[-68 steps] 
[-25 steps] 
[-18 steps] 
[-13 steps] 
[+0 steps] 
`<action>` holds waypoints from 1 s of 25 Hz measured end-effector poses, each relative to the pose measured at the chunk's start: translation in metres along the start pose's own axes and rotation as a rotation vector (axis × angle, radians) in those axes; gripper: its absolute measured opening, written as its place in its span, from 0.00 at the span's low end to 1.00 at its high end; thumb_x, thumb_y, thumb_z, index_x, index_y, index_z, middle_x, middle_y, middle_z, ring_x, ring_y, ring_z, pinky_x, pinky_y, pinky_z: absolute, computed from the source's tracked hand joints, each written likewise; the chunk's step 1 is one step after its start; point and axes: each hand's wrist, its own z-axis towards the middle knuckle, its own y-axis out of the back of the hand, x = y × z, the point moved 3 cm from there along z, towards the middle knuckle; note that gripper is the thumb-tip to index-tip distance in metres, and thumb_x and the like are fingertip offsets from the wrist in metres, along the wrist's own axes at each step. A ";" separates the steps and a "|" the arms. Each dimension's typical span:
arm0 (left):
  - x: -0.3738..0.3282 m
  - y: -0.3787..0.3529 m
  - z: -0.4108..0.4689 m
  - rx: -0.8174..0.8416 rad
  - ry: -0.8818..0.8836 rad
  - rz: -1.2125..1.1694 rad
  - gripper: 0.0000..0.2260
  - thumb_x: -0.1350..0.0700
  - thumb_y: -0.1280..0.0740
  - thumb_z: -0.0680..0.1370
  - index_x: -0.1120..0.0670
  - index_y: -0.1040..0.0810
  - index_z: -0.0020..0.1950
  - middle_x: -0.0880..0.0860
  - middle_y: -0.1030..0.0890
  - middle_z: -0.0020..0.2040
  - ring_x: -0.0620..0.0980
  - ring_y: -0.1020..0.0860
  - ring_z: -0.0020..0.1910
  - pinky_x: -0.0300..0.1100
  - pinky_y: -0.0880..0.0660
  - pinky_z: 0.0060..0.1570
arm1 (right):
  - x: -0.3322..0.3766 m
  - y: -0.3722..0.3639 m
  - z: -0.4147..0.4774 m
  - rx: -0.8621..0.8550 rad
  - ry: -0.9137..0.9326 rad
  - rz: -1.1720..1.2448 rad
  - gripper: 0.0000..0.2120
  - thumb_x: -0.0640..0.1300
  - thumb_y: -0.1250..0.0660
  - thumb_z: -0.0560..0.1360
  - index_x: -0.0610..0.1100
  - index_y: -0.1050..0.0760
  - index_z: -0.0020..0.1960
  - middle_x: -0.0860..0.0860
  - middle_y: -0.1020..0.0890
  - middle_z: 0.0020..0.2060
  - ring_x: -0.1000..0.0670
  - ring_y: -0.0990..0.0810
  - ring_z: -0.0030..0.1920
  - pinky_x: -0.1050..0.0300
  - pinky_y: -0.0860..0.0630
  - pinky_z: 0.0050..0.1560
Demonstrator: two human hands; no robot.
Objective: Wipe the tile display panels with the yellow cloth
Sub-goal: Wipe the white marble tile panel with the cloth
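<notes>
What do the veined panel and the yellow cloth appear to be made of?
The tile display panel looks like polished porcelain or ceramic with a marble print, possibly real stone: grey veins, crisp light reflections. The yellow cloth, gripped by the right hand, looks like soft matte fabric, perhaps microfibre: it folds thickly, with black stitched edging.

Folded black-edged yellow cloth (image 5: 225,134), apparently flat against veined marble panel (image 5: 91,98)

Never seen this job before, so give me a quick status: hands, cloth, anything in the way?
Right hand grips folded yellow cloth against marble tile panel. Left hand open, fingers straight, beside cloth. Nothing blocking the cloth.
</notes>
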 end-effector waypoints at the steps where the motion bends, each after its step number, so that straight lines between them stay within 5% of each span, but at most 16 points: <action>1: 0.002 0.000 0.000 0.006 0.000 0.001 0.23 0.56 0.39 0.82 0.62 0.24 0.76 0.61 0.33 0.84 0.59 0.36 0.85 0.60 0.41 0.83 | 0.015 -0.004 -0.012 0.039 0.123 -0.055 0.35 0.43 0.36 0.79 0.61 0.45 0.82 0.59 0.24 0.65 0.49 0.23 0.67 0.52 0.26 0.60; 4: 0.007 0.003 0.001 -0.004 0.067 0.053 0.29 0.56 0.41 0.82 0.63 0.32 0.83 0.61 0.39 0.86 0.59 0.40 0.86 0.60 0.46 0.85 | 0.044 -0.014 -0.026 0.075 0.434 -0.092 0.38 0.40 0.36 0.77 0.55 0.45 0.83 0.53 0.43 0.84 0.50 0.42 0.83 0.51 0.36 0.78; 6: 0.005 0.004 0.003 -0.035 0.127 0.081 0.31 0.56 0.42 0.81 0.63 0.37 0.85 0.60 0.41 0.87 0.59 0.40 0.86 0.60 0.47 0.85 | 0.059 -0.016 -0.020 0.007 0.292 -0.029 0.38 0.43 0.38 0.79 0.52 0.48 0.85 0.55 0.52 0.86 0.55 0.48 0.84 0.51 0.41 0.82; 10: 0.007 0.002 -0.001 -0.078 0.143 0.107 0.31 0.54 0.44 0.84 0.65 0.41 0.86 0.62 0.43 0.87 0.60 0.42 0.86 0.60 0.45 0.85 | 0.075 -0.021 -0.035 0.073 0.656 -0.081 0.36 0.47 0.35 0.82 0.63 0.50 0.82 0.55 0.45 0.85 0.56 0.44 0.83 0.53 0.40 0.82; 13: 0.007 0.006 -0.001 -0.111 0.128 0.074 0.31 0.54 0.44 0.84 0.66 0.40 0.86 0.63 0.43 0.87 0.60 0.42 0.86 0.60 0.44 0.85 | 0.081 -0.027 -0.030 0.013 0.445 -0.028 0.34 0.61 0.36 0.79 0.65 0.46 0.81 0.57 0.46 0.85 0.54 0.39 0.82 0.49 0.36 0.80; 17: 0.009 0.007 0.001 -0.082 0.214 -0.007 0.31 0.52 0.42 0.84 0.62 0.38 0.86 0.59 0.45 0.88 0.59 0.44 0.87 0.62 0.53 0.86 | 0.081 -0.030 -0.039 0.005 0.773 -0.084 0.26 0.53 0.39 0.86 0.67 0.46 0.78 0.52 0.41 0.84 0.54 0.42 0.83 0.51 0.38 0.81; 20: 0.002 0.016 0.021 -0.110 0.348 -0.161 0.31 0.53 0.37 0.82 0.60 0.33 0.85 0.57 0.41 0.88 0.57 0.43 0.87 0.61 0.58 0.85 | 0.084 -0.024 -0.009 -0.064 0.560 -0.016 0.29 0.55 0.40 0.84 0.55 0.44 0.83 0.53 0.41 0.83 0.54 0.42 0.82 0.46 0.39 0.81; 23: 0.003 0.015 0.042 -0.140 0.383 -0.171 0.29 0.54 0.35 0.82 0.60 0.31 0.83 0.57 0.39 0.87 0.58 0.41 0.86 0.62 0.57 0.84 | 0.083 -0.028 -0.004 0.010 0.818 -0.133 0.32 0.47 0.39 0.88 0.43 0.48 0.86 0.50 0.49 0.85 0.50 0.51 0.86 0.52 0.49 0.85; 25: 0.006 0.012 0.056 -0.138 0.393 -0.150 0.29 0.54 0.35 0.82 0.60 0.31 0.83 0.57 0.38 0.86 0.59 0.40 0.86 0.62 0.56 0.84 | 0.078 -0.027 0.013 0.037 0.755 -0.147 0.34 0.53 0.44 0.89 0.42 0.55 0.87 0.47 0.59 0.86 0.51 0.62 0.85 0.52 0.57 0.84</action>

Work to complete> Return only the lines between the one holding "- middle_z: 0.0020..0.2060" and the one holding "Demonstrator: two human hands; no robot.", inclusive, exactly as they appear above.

Exercise result>
  - middle_z: 0.0020..0.2060
  - ring_x: -0.1000..0.0670
  - ring_y: -0.0990..0.0810
  - ring_z: -0.0030..0.1920
  - pinky_x: -0.1050..0.0300
  - pinky_y: -0.0860..0.0630
  - pinky_z: 0.0050..0.1560
Demonstrator: two human hands; no robot.

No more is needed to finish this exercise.